Most space companies are still doing their prototyping in the JWST style, so losing those prototypes is costly.

Another JWST would have cost 1 Billion, so it is more than an Order of magnitude less.
That number isn't really convincing coming from the project that was initially expected to cost $1B and over time ballooned to $10B.
In my ideal universe, we have a JWST assembly line.
I mean, there's no reason a Starship can't be turned into a space telescope, and it's pretty much an assembly line rocket.

Also no reason why it can't be an ISS, and no reason you couldn't link multiple together.

Pretty useful to have a reusable grain silo you can launch and land.

...in orbit. Imagine what a device could do you can just take a wrench to if it breaks. and how much cheaper you could build that.
Not so much.

It was a huge publicity boost for NASA, but not actually an efficient use of resources in terms of % shuttle missions * total cost of the shuttle program. That’s arguably unfair because of the sunk cost issue and how the budget was setup, but manned missions are inherently expensive and even more so if you’re trying to match arbitrary orbits.
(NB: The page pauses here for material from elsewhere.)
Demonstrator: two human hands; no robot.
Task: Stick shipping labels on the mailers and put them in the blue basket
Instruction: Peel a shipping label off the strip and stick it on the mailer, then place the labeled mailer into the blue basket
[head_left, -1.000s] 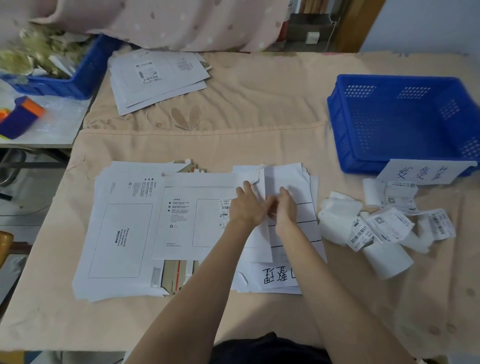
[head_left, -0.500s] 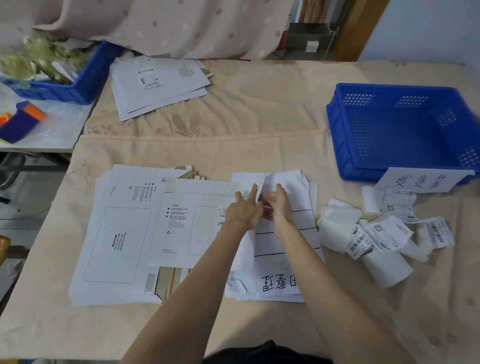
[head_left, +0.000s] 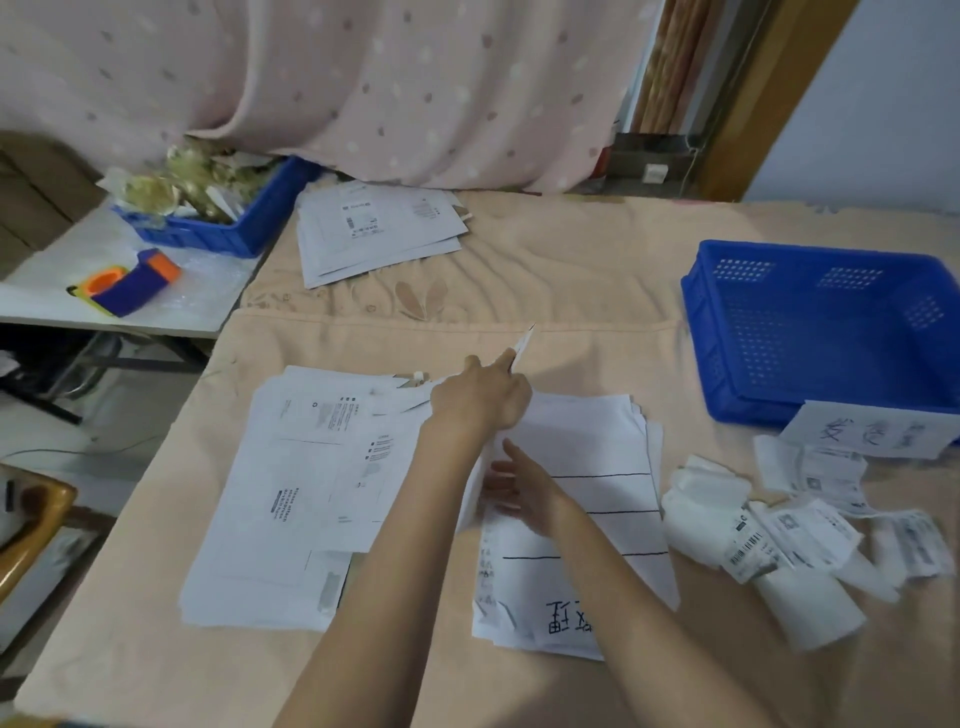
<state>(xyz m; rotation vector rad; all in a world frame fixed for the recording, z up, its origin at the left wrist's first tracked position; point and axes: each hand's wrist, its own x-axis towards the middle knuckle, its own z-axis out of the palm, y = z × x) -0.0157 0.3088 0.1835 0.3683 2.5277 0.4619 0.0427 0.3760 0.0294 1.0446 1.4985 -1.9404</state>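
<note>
Head view. Left hand (head_left: 480, 402) pinches a thin white strip (head_left: 523, 345), probably label backing, raised beyond the mailers (head_left: 311, 483). Right hand (head_left: 511, 486) lies flat, fingers relaxed, on the ruled sheet (head_left: 587, 499) beside the mailers. Blue basket (head_left: 826, 332) sits well right of the mailers, nothing visible inside. Risk: a peeled label could curl and stick to the wrong paper.

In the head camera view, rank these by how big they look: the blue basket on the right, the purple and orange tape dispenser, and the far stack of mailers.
1. The blue basket, largest.
2. The far stack of mailers.
3. The tape dispenser, smallest.
The basket sits nearer the camera than the far stack, so that gap is partly perspective.
</note>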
It would have cost less sure, but it would have delayed the program years. And such a delay could easily shutter the program if political support faltered.
The companies launch prototypes because they want to test out technology and build methods that will go into the production satellite. Hence losing the prototype is a huge loss in time and/or increase in risk (if they decide to go ahead with certain technologies despite lacking on-orbit validation).